En toute discrétion, Beauvau publie ses mauvais chiffres sur la violence
Homicides, viols et agressions connaissent une forte hausse en France en 2019. A l'approche des municipales, l'Intérieur s'abstient de pavoiser et préfère publier ces chiffres en toute discrétion via son service de statistique.
Les élections municipales approchent à grands pas et les chiffres de la délinquance sur le territoire français en 2019 ne sont pas bons. Comme le relève le quotidien Le Figaro, le gouvernement semble avoir estimé préférable de publier ce mauvais bilan sans fanfares ni trompettes via son service de statistique pour éviter un déballage médiatique dommageable.
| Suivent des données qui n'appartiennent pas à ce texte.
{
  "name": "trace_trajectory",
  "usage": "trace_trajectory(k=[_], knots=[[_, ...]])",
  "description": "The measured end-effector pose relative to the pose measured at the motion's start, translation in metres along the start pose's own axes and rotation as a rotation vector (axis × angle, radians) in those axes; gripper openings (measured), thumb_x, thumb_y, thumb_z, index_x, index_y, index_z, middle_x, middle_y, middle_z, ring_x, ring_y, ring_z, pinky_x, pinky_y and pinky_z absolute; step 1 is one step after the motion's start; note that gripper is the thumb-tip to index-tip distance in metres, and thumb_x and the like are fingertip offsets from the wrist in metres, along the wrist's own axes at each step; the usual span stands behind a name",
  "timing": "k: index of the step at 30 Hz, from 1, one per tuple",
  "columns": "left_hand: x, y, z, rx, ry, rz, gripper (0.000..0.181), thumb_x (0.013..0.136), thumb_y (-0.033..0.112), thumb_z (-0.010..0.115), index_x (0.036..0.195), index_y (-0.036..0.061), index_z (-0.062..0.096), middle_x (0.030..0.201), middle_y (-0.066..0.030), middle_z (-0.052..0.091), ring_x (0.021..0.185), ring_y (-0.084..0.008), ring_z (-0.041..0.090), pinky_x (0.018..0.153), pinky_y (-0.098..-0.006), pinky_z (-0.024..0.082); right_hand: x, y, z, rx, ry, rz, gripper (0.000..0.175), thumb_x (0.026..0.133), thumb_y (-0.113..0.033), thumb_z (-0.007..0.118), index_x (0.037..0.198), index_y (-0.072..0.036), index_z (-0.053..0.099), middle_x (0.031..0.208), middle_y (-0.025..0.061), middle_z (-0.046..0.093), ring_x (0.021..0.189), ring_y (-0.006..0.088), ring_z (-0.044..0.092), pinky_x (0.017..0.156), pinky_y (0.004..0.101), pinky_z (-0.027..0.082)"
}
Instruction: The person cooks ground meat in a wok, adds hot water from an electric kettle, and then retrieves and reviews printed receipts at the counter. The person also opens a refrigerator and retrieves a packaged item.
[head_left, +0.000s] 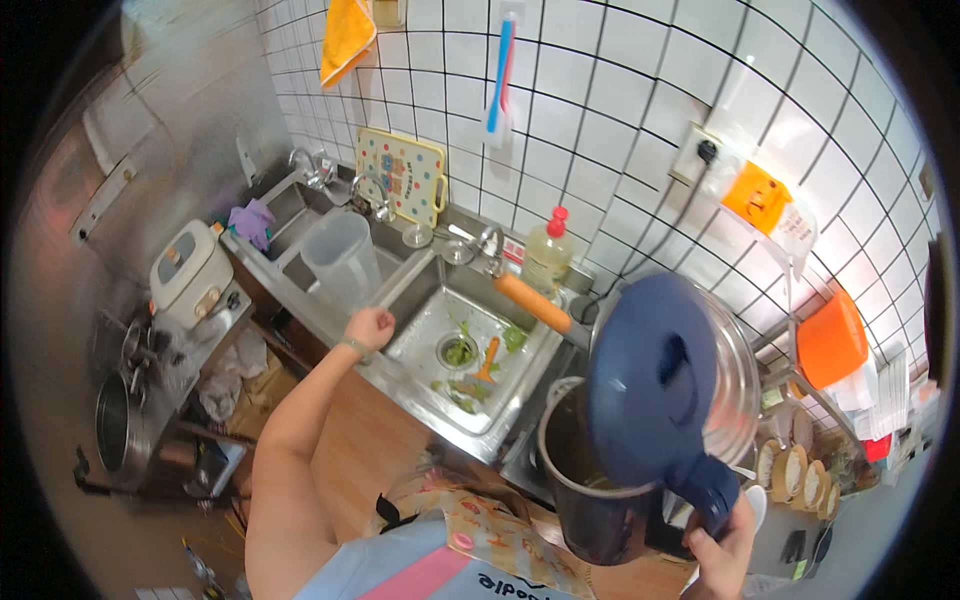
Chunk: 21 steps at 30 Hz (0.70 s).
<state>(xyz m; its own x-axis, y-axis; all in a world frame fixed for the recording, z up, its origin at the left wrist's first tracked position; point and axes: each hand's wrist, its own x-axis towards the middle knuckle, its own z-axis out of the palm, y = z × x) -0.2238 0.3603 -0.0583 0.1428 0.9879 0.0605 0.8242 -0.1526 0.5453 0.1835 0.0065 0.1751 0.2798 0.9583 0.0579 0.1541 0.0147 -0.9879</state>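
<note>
My right hand (720, 544) grips the handle of a dark electric kettle (600, 521) at the lower right. Its blue lid (649, 382) stands raised, and part of the inside shows; what it holds is unclear. My left hand (370, 330), loosely curled, is over the front rim of the steel sinks, with no object visible in it. The right sink basin (420, 375) contains green leaf scraps (514, 338) and an orange-handled scraper or brush (490, 360) near the drain. A translucent plastic pitcher (343, 259) is in the basin to the left.
Behind the sinks are a patterned cutting board (401, 176) and a soap bottle (547, 251). A wooden-handled pan (534, 302) and large metal lid (739, 360) are behind the kettle. Purple gloves (253, 223) lie at the far left sink, near a cream cooker (191, 274).
</note>
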Motion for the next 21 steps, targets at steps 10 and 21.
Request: trace_trajectory(k=[10,21], knots=[[0.072,-0.141,-0.023,-0.234,-0.409,-0.013,0.017,0.077,0.013,0.063,0.090,0.0034,0.067,0.070,-0.0049,0.062,0.063,-0.0112,0.056,0.060,-0.0268,0.046,0.195,0.005,0.267,-0.055,-0.393,0.097,0.036,0.085,-0.018,0.065,0.108,0.004,0.048,0.089,0.0067,0.058,0.080,0.0121,0.053,0.070,0.0275,0.046],[0.153,-0.136,0.070,-0.629,-0.625,-0.006,0.023,0.090,0.023,0.057,0.104,0.0047,0.061,0.077,-0.0003,0.058,0.067,-0.0083,0.053,0.061,-0.0242,0.045,0.255,0.137,0.349,-0.002,0.135,0.338,0.030,0.083,-0.016,0.066,0.100,0.002,0.050,0.079,0.0047,0.057,0.067,0.0105,0.054,0.060,0.0249,0.045]])
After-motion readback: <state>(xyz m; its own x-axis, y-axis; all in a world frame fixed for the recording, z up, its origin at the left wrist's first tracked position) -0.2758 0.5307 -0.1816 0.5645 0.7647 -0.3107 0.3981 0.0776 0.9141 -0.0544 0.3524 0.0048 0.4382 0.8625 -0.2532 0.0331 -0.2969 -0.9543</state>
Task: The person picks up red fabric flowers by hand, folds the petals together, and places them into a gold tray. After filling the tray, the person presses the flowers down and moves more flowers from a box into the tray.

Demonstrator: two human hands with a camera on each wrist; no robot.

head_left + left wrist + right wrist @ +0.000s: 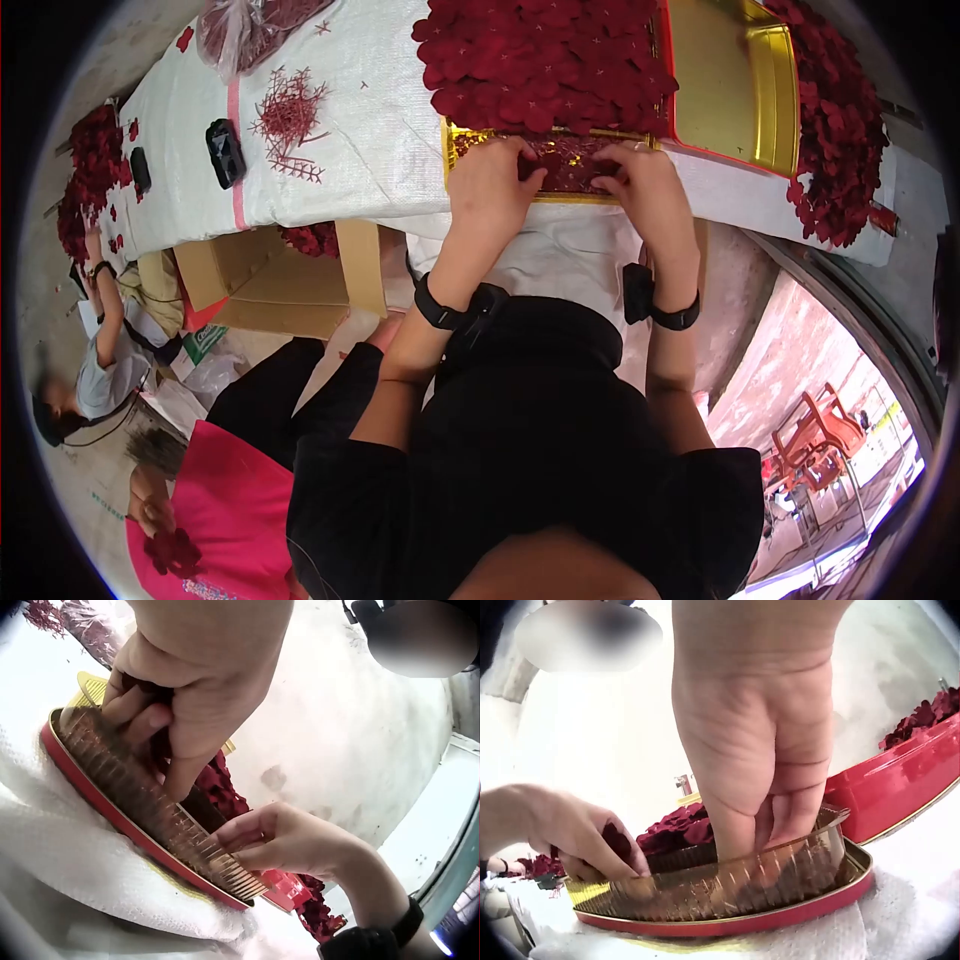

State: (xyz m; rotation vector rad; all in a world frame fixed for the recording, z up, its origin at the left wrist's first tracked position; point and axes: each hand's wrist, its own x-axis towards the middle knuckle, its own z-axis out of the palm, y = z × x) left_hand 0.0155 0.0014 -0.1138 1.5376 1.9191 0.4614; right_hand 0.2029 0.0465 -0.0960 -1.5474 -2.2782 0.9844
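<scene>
My left hand [492,180] holds a dark red fabric petal piece [617,841] between its fingers and thumb, over the left part of a clear ribbed plastic tray [817,862]. This tray sits in a shallow red tin [727,928] with a gold rim. Small reddish pieces [572,178] fill the tray. My right hand [655,195] reaches down into its right part, with thumb and fingers bent close together. The plastic wall and the pieces partly hide those fingertips, so I cannot tell whether they pinch anything.
Beyond the tray lies a large heap of dark red petals [545,70]. An open gold-lined red tin [730,85] stands to its right. Loose red twig-like pieces [288,110] and a black device [225,153] lie on the white cloth [370,130]. Other people sit at the left.
</scene>
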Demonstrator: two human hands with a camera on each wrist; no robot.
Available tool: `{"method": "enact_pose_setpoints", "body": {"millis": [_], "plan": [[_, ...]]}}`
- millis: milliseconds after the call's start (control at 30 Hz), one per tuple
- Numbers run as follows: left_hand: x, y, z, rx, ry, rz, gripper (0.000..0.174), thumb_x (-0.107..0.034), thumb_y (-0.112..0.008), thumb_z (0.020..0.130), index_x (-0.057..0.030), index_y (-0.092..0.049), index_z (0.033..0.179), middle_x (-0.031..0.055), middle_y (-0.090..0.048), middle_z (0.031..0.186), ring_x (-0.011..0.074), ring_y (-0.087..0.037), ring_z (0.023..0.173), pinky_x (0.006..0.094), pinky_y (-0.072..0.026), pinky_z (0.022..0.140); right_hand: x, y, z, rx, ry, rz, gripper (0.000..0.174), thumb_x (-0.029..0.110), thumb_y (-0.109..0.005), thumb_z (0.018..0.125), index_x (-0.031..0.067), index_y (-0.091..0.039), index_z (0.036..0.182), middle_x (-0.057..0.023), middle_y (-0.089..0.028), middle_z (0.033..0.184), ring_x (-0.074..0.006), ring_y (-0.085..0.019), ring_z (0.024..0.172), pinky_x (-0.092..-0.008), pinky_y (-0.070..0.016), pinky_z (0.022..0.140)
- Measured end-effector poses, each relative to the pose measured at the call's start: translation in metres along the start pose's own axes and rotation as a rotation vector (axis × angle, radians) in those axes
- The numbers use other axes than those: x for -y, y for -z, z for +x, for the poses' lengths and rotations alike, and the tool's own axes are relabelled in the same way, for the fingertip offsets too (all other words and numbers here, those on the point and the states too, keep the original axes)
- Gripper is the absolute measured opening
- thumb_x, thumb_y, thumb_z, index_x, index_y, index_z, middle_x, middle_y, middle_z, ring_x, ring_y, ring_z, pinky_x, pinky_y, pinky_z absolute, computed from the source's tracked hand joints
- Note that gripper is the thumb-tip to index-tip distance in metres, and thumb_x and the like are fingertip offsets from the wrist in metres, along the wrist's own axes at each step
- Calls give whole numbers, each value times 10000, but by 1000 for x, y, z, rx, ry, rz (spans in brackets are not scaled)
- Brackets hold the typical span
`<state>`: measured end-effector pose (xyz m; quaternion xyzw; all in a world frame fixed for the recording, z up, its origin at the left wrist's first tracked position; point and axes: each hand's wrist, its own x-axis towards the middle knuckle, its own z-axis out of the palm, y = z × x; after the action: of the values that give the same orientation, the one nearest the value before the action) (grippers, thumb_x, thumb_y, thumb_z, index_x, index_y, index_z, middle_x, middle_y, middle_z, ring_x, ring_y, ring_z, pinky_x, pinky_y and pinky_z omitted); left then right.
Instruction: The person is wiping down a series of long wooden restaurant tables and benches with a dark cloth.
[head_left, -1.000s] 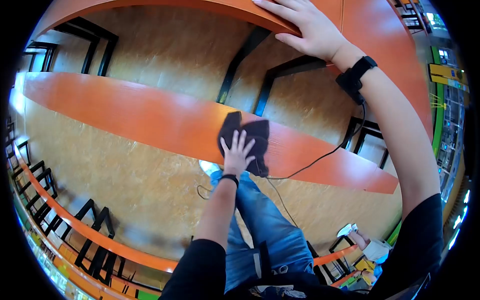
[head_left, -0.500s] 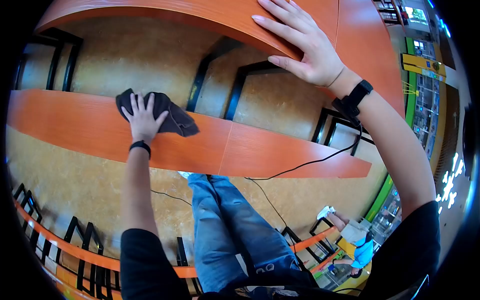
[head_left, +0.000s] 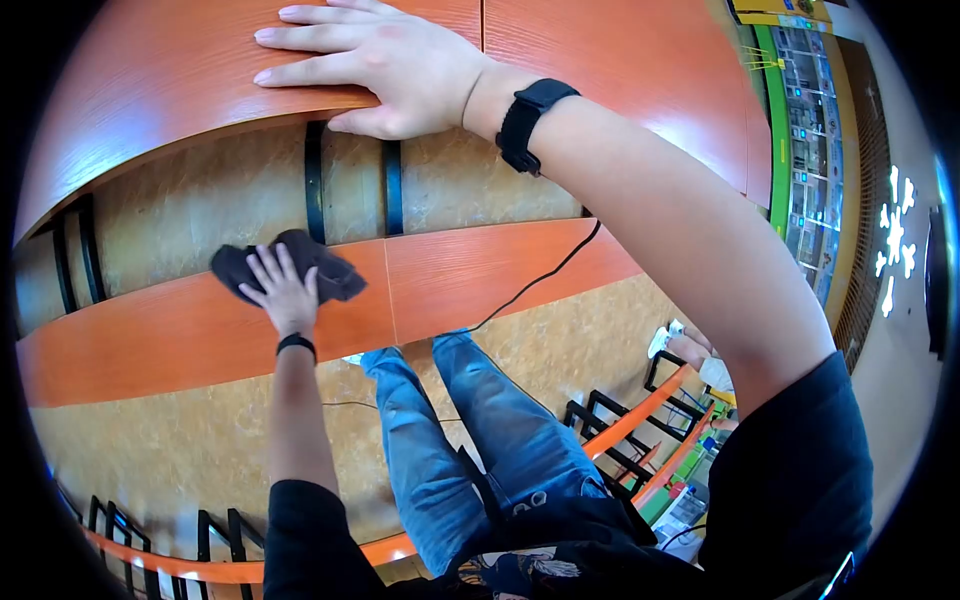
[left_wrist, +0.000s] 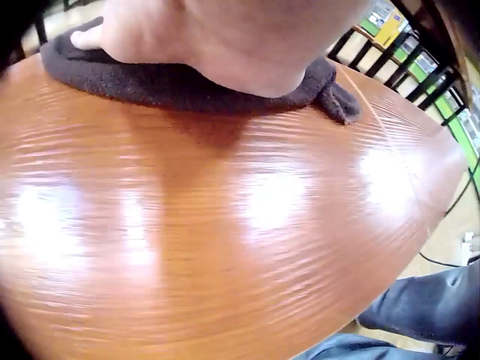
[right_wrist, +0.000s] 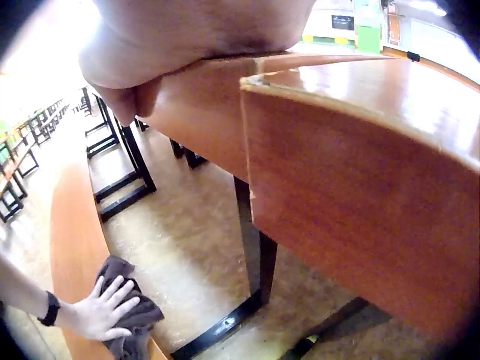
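In the head view my left hand (head_left: 286, 300) lies with fingers spread on a dark, crumpled cloth (head_left: 342, 280), pressing it against the orange bench (head_left: 180, 335). The cloth hangs slightly past the bench's far edge. Low over the bench, the left wrist view shows the fuzzy cloth (left_wrist: 180, 90) bunched under the palm. My right hand (head_left: 405, 75) rests flat on the orange table (head_left: 190, 95), fingers extended across its top and thumb by the near edge. From the right wrist view, the left hand (right_wrist: 94, 313) also appears spread over the cloth.
Black metal legs (head_left: 316, 185) stand between table and bench. A thin black cable (head_left: 540, 280) runs from near the right wrist across the bench. More orange benches (head_left: 640, 410) stand behind my legs, with another person's legs (head_left: 690, 345) near them.
My left hand has slid the cloth left along the bench, then a little back toward the seam. The right hand stays on the table while the head view has shifted.
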<state>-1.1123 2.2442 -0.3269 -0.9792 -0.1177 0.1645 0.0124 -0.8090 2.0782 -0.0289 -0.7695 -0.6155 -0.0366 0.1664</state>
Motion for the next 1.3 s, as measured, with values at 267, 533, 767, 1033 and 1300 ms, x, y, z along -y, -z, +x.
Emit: {"method": "enact_pose_setpoints", "body": {"millis": [267, 533, 767, 1033, 1300], "plan": [[-129, -22, -68, 97, -538, -329, 814, -620, -581, 929, -271, -338, 1623, 123, -140, 1735, 370, -95, 1595, 741, -67, 1203, 2, -1, 8, 10, 19, 31, 666, 258, -728, 845, 261, -550, 1487, -52, -449, 1606, -277, -358, 1514, -478, -266, 1268], [-160, -45, -175, 291, -813, -322, 810, -571, -680, 883, -294, -398, 1590, 66, -196, 1724, 291, -126, 1596, 660, -85, 1249, 6, -2, 11, 14, -4, 72, 593, 229, -697, 873, 248, -574, 1454, -64, -464, 1591, -281, -372, 1507, -489, -281, 1258], [-136, -40, -114, 137, -871, -280, 692, -577, -666, 890, -383, -480, 1528, -4, -245, 1711, 218, -200, 1575, 633, -114, 1254, 8, -10, 11, -55, 8, 99, 566, 224, -687, 858, 232, -610, 1418, -58, -504, 1558, -269, -382, 1500, -478, -281, 1255], [-183, 32, -37, 235, -159, -316, 862, -450, -728, 874, -307, -325, 1622, 156, -112, 1727, 433, -60, 1586, 787, -110, 1164, 4, -13, 34, -75, 98, -17, 117, 183, -647, 817, 132, -724, 889, -68, -708, 1098, -282, -651, 1029, -445, -527, 837], [-280, -33, -95, 275, -52, -217, 664, -139, -551, 892, -177, -436, 1545, 246, -131, 1701, 509, -64, 1566, 825, -69, 1132, 67, -24, -21, -295, -133, 281, 695, 318, -681, 830, 128, -549, 1486, -325, -314, 1613, -524, -299, 1499, -623, -242, 1239]]}}
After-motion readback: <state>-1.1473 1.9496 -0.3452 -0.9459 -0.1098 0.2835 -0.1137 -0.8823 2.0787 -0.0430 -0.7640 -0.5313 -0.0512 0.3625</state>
Il n'y aura donc probablement pas de grande conférence de presse sur la lutte contre la délinquance pour Christophe Castaner au mois de janvier 2020.
Il faut préciser que le seul grand chantier sécuritaire qu'on puisse raccrocher au bilan du directeur général de la police nationale bientôt parti en retraite anticipée, Eric Morvan, et à l'ancien ministre de l'Intérieur démissionnaire, Gérard Collomb, est la fameuse Police de sécurité du quotidien et son déploiement dans les Quartiers de reconquête républicaine... Le bilan paraît donc plutôt mitigé pour l'heure.
Le ministère de l'Intérieur a tout de même reconnu dans ce rapport : «Comme en 2018, les coups et blessures volontaires sur personnes de 15 ans ou plus enregistrent une forte hausse en 2019 (+8 %).» Concernant les violences sexuelles, «après une année 2018 marquée au niveau national par une hausse sensible (+19 %), l’année 2019 affiche également une augmentation très nette de ces violences (+12 %).»
C'est le pire bilan qu'on ait vu depuis des années
Par ailleurs, poursuit le rapport statistique : «Toutes les régions françaises ont connu des augmentations du nombre de viols, agressions et harcèlements sexuels enregistrés par les forces de sécurité en 2019, notamment la Corse, le Centre-Val de Loire, l’Auvergne-Rhône-Alpes et la Nouvelle-Aquitaine.»
Pour le criminologue Alain Bauer, interrogé par Le Figaro, «c'est le pire bilan qu'on ait vu depuis des années. [...] Tous les types de violence sont concernés, faisant effectivement craindre un retour à presque quarante années en arrière, en tout cas sur le terrain des homicides et des tentatives d’homicides.»
Les statisticiens précisent encore : «Le nombre d’homicides augmente nettement en 2019 (970 victimes) alors qu’il était stable les deux dernières années.» Ce qui constitue une hausse de 8,5% en seulement une année, selon le journal conservateur, qui y ajoute les «tentatives d'homicides».
De plus «les escroqueries sont en forte progression en 2019 (+11%), alors que la tendance à la hausse était moins marquée en 2018 et 2017», ajoute le rapport. Et si les cambriolages et vols avec armes n'ont ni baissé, ni augmenté sur l'ensemble du territoire, Le Figaro retient tout de même : «Pas à Paris, en tout cas, où les vols avec effractions ont littéralement explosé ces deux dernières années.»
Le dispositif des Quartiers de reconquête républicaine initié par l'ancien ministre de l'Intérieur, repris par Christophe Castaner, Laurent Nunez et le DGPN sur le départ n'a donc pas encore porté ses fruits. Certains policiers, à l'instar du syndicat ViGi-Police avaient d'ailleurs dénoncé en septembre 2019 «un vaste plan de com' [...] rédigé par des technocrates dans des salons feutrés».
Les syndicats majoritaires du secteur policier et les associations de terrain ont plusieurs fois alerté sur un triple phénomène : une trop faible réponse pénale, le manque d'importance accordée au domaine judiciaire en France et un emploi contestable des forces de sécurité intérieure, qui auraient été trop sollicitées pour le maintien de l'ordre et pas assez sur ses missions initiales.
Un policier de terrain affecté en banlieue parisienne, interrogé par RT France, déplorait en mai 2019 : «Comme nous n'occupons plus le terrain, les délinquants ne veulent plus voir un seul flic, ils veulent la place libre et nette et ça donne ce genre d'événements, des collègues caillassés et des cocktails Molotov qui volent sur les véhicules de police.»